Ölhandel
USA verlängern Sanktionslockerungen für russisches Erdöl

Die US-Regierung hat die Lockerung der Sanktionen auf russisches Erdöl doch verlängert. Wie aus einem Dokument des Finanzministeriums hervorgeht, gilt die Ausnahmeregelung nun bis zum 16. Mai.
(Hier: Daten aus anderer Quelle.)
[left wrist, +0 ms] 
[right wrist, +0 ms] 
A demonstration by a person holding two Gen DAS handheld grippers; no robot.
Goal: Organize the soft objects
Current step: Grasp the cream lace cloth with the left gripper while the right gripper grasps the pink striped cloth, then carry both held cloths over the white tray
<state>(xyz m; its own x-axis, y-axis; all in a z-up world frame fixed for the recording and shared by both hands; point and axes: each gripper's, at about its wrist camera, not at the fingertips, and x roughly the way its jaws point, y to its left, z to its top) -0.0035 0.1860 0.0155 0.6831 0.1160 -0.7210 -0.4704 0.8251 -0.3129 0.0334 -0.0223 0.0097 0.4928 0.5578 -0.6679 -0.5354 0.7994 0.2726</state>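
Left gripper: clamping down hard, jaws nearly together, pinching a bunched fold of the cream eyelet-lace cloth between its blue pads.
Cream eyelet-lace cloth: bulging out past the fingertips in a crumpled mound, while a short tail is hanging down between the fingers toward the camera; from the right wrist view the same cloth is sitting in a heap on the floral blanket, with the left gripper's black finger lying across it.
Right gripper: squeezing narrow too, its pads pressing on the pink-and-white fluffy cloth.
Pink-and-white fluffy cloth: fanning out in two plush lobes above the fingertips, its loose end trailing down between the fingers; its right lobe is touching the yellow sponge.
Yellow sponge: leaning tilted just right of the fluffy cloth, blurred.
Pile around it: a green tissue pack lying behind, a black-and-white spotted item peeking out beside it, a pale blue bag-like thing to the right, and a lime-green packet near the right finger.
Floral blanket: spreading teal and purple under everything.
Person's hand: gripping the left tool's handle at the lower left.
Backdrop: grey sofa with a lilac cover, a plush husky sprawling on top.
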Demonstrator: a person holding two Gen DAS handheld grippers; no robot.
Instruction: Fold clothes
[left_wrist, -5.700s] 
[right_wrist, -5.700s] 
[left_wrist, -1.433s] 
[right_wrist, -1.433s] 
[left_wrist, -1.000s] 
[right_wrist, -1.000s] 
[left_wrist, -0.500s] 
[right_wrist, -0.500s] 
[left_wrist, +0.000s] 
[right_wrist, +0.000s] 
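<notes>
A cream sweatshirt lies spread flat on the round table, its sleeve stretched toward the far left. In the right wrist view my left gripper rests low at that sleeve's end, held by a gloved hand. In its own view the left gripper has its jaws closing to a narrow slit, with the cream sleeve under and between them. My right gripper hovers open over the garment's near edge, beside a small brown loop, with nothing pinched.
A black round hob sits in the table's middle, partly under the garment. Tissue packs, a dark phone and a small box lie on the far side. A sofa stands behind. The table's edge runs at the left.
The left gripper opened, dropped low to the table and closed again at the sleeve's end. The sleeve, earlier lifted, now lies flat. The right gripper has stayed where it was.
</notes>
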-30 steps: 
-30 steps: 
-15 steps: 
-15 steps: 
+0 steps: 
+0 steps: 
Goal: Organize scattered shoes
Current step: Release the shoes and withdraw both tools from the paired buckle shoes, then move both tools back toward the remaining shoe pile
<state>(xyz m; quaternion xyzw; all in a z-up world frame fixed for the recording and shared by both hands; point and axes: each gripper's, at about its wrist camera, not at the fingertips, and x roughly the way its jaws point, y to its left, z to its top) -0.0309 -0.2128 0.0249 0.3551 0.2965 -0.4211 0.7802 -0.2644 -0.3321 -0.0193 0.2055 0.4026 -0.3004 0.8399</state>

Finanzminister Bessent hatte diese Woche erklärt, dass die Lockerungen nicht verlängert würden.

    Scott Bessent, US-Finanzminister, spricht während einer Pressekonferenz.
    US-Finanzminister Scott Bessent hatte eigenlich ein Ende der Sanktionslockerungen angekündigt. (Archivbild) (KEYSTONE / dpa / Laurent Gillieron)
    Die Regelung besagt, dass Öl-Produkte aus Russland, die vor dem 12. März auf Schiffe verladen wurden, ohne Sanktionen verkauft und transportiert werden dürfen. Diese Erlaubnis gilt explizit auch für die sogenannte Schattenflotte, die Russland nutzt, um internationale Sanktionen zu umgehen.
    Nach Angaben der Internationalen Energieagentur konnte Russland seine Einnahmen aus dem Ölgeschäft durch die Lockerung nahezu verdoppeln. Die zusätzlichen Gewinne in Milliardenhöhe wurden demnach durch Verkäufe insbesondere nach China und Indien erzielt.
    Der Kreml nutzt die Einnahmen aus der Ölindustrie zur Finanzierung seines Krieges gegen die Ukraine. Vor allem in Europa stieß die Entscheidung der US-Regierung auf Ablehnung.
    Diese Nachricht wurde am 18.04.2026 im Programm Deutschlandfunk gesendet.